* WORK INSTRUCTION: Every line below that holds the string "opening" should be copied.

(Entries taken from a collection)
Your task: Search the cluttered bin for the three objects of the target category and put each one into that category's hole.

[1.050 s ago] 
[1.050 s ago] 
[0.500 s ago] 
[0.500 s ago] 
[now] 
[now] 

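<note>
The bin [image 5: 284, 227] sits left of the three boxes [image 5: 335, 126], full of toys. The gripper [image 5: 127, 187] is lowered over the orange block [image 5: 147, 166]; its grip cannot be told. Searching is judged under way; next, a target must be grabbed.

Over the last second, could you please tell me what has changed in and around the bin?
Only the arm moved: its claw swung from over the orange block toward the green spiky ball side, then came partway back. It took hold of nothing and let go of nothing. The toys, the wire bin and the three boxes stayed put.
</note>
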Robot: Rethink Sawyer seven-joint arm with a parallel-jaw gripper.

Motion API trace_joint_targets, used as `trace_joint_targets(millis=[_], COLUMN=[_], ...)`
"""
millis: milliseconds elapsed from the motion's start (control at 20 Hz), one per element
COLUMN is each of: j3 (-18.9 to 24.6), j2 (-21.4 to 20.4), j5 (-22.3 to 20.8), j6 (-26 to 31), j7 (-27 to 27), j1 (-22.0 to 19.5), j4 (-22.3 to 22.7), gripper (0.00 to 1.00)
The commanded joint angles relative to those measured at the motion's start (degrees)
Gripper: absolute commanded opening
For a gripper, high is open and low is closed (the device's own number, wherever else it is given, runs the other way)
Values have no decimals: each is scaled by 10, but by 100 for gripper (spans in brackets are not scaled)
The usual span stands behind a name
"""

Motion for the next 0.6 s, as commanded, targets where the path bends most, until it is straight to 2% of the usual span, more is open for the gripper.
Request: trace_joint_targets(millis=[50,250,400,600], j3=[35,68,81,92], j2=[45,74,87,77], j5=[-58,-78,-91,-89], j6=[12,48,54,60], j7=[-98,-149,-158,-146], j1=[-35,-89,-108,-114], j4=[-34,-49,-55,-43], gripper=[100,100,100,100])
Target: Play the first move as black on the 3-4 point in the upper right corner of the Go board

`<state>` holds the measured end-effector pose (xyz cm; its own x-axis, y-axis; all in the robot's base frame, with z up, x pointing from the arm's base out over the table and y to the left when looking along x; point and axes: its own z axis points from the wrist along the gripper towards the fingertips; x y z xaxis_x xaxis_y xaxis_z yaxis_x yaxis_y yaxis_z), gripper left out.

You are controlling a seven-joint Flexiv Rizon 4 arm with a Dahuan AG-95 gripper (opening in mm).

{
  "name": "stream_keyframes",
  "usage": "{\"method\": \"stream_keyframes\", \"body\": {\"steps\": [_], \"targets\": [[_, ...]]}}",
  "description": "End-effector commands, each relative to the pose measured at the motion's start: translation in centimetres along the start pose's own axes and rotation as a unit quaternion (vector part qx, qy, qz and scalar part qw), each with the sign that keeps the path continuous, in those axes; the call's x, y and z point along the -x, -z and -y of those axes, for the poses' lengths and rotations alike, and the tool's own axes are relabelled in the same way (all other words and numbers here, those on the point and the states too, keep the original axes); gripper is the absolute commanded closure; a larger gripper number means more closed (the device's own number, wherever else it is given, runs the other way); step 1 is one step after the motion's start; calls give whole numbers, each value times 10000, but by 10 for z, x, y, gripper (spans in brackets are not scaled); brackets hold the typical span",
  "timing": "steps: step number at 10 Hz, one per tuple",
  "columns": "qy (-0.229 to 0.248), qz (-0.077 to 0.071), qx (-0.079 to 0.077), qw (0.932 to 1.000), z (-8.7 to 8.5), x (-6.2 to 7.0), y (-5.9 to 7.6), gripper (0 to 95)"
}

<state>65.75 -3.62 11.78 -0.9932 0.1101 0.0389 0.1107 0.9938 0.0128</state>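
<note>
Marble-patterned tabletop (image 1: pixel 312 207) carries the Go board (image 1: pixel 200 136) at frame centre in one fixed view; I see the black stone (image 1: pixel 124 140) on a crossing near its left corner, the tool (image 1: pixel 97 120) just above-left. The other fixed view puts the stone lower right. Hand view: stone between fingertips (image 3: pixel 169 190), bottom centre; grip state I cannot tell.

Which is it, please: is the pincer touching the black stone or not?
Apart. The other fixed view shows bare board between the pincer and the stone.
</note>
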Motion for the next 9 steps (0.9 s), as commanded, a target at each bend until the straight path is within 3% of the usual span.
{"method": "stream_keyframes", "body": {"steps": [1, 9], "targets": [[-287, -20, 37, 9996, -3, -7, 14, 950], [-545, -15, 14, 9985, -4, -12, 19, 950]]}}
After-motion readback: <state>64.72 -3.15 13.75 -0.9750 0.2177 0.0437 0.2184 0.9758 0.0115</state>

* ANSWER FOR THE TASK:
Gripper: absolute commanded opening
You are controlling a seven-joint Flexiv Rizon 4 arm with a Dahuan AG-95 gripper (opening in mm).

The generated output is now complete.